Una truffa da oltre 24,5 milioni di euro ai danni dello Stato nel settore dei bonus edilizi è stata scoperta dalla Guardia di Finanza di Roseto degli Abruzzi, al termine di una indagine durata mesi e coordinata dalla Procura di Teramo.

L’inchiesta ha portato alla luce un articolato meccanismo messo in atto per ottenere illecitamente crediti d’imposta relativi al Superbonus 110% e al Sismabonus. Tre persone sono state denunciate, tra cui due professionisti esperti contabili. Coinvolta anche una società, segnalata per responsabilità amministrativa degli enti, ai sensi del decreto legislativo 231/2001.

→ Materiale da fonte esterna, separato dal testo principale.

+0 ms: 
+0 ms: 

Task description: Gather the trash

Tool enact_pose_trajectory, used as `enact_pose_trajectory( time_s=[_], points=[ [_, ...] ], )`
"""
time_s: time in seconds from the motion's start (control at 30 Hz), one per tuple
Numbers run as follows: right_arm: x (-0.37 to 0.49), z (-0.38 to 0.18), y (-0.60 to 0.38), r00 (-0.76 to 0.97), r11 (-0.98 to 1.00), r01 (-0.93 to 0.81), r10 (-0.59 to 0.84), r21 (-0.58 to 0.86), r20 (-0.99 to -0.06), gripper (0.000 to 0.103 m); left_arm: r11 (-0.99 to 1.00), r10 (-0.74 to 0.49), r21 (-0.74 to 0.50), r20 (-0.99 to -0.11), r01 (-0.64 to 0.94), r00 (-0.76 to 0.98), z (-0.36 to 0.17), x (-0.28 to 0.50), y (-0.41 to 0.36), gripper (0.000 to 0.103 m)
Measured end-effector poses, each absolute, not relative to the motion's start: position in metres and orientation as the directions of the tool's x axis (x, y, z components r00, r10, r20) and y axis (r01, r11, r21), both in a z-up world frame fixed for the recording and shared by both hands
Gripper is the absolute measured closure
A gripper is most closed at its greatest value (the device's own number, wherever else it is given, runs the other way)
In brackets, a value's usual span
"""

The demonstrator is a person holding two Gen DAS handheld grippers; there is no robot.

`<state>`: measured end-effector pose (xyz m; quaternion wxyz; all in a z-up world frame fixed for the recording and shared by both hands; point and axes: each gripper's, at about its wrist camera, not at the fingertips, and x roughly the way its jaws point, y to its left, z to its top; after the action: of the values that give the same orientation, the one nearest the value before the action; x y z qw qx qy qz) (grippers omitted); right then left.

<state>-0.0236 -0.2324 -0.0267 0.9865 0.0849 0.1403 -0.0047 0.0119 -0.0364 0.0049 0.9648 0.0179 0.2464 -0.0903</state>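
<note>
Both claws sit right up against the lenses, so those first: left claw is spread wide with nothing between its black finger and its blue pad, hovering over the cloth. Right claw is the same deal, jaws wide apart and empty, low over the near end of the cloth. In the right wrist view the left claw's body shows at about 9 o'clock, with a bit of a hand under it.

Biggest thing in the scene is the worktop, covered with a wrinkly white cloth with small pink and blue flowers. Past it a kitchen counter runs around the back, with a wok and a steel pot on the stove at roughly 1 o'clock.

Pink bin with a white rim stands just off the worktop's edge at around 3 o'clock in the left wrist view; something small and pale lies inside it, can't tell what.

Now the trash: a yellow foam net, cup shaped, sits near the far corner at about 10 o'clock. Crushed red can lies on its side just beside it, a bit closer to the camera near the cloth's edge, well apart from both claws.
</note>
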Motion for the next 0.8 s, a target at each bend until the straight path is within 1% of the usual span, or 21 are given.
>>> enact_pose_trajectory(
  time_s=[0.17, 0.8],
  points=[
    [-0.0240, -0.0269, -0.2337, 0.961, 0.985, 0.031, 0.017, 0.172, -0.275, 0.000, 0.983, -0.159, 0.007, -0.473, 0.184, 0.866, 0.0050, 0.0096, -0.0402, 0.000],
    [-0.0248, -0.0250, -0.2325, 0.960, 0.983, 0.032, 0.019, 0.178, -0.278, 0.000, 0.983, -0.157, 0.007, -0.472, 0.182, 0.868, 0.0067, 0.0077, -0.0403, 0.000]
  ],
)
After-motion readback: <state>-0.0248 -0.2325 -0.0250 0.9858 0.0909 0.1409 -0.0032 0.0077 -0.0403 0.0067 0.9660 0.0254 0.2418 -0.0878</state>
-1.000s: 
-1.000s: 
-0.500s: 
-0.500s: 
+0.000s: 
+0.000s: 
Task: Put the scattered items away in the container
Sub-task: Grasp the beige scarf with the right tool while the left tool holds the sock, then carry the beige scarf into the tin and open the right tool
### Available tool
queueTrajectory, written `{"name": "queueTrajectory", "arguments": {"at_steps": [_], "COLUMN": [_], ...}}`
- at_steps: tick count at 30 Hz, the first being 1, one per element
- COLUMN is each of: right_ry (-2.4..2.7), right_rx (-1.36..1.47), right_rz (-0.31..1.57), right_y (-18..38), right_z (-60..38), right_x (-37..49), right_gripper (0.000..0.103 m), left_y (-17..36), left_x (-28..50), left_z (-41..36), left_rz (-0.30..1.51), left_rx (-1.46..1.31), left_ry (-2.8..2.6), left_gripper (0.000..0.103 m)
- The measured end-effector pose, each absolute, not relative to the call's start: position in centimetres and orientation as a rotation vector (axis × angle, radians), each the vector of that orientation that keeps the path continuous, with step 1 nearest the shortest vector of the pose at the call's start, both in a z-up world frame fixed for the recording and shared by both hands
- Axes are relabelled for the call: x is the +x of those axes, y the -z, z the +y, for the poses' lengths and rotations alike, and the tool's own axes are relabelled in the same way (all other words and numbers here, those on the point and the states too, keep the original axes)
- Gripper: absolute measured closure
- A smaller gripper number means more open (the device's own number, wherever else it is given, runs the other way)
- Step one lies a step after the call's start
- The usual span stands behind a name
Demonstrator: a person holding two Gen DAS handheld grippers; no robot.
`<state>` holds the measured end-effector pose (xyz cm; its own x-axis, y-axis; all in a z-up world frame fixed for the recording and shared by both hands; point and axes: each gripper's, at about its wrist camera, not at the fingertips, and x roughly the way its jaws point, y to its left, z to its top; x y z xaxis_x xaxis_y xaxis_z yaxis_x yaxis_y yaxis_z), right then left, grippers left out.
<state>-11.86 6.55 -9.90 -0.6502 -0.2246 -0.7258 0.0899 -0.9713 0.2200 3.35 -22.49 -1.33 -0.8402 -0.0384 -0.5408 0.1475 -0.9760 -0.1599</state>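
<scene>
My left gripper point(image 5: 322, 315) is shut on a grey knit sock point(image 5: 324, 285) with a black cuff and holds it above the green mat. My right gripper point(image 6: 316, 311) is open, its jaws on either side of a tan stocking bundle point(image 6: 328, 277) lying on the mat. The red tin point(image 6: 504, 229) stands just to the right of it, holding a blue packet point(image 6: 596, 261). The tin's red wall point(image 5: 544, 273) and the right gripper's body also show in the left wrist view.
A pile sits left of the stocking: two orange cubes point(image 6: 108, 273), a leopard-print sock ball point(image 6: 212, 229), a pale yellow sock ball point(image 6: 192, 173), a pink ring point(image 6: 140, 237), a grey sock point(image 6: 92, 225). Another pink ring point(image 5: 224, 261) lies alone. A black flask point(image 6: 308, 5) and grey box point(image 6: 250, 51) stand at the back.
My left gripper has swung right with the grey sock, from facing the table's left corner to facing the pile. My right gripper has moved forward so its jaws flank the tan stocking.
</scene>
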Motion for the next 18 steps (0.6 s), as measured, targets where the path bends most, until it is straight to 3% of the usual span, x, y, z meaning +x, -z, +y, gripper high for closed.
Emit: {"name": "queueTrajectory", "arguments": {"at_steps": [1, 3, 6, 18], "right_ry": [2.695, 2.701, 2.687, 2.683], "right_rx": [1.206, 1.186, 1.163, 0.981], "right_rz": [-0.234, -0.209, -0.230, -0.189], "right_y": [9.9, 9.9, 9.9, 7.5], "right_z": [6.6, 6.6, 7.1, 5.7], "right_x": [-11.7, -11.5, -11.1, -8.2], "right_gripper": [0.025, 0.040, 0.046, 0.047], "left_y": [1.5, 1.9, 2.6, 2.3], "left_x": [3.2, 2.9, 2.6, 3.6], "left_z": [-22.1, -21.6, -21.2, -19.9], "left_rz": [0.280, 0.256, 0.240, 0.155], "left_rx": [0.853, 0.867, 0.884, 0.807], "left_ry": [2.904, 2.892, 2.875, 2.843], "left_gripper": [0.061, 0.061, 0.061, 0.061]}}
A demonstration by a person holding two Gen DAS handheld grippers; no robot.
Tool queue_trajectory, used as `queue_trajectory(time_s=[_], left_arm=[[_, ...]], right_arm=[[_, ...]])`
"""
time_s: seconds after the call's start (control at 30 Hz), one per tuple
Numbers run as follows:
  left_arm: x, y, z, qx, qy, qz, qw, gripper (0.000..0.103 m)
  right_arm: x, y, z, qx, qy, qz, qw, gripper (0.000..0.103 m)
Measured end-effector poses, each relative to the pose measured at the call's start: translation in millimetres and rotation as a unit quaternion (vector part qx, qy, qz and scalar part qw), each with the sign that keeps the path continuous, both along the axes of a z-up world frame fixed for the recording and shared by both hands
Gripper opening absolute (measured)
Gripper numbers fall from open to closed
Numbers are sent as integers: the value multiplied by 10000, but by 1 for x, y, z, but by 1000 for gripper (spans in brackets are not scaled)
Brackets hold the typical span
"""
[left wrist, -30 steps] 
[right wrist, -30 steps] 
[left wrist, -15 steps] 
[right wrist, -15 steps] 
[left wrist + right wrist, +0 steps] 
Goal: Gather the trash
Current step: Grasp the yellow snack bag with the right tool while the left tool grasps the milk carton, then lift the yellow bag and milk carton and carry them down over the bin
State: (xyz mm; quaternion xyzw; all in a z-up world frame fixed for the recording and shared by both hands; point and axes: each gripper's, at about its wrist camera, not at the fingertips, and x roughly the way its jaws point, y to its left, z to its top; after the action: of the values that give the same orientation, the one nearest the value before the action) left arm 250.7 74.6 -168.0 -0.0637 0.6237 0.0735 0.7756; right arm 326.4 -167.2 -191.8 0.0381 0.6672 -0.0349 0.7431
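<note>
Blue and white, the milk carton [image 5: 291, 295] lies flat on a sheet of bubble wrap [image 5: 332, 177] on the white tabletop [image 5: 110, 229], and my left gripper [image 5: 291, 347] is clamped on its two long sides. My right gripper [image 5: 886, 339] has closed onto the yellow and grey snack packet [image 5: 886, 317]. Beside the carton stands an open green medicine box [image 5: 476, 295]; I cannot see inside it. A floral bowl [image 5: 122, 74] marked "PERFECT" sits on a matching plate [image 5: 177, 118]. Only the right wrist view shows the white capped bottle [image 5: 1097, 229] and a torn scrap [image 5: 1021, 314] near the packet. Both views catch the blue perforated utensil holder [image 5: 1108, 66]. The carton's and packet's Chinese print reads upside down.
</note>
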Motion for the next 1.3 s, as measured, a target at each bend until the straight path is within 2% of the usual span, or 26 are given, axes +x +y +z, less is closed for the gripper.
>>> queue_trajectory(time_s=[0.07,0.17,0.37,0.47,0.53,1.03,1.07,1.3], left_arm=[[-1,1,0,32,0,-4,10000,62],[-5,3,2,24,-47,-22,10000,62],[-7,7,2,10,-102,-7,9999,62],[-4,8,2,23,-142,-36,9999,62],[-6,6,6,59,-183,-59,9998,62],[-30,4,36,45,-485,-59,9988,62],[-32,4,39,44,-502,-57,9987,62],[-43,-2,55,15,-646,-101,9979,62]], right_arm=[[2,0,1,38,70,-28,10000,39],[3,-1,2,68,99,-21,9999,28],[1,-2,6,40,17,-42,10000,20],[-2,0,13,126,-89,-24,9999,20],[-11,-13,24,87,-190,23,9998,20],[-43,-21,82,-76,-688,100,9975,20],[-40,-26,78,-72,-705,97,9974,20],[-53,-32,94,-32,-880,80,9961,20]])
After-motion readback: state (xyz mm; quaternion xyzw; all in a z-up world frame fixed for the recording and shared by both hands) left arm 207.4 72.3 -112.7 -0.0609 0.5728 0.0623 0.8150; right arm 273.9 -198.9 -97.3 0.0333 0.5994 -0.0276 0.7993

L'operazione, denominata "Doppio gioco", è stata illustrata, stamattina, dal procuratore della Repubblica di Teramo, Ettore Picardi e dal sostituto procuratore, Stefano Giovagnoni, insieme ai vertici della Guardia di Finanza, ossia il comandante regionale Abruzzo, Fabio Massimo Mendella; il comandante provinciale di Teramo, Vittorio De Blasio, e il comandante della Tenenza di Roseto degli Abruzzi, Vincenzo Scarpone.

Secondo quanto ricostruito dagli inquirenti, al centro della frode vi era una società "cartiera" di Pineto (Te), priva di struttura reale, personale, mezzi o sede operativa, formalmente intestata a un prestanome. Questa società fittizia veniva presentata come impresa esecutrice di lavori mai svolti, attraverso la falsificazione di documentazione tecnica e fiscale. Il raggiro consisteva nella sostituzione del nome della reale impresa esecutrice – ignara e completamente estranea ai fatti – con quello della società "cartiera", apparentemente in regola. La documentazione alterata era corredata dei visti di conformità richiesti dalla normativa vigente, rilasciati però senza che fossero state effettuate le necessarie verifiche da parte dei professionisti coinvolti.

Questo escamotage ha permesso agli indagati di generare crediti d’imposta inesistenti, duplicando quelli legittimamente spettanti alle vere imprese che avevano eseguito i lavori. In sostanza, per uno stesso intervento venivano riconosciuti due benefici fiscali: uno reale e uno fraudolento. Il meccanismo ha prodotto un valore complessivo di crediti fittizi pari a 24.631.212 euro. Una parte di questi – per un importo di oltre 11 milioni di euro – è già stata ceduta a grandi società, anche in Cina, con un illecito guadagno per i responsabili di circa 9 milioni e con un danno economico diretto per l’Erario.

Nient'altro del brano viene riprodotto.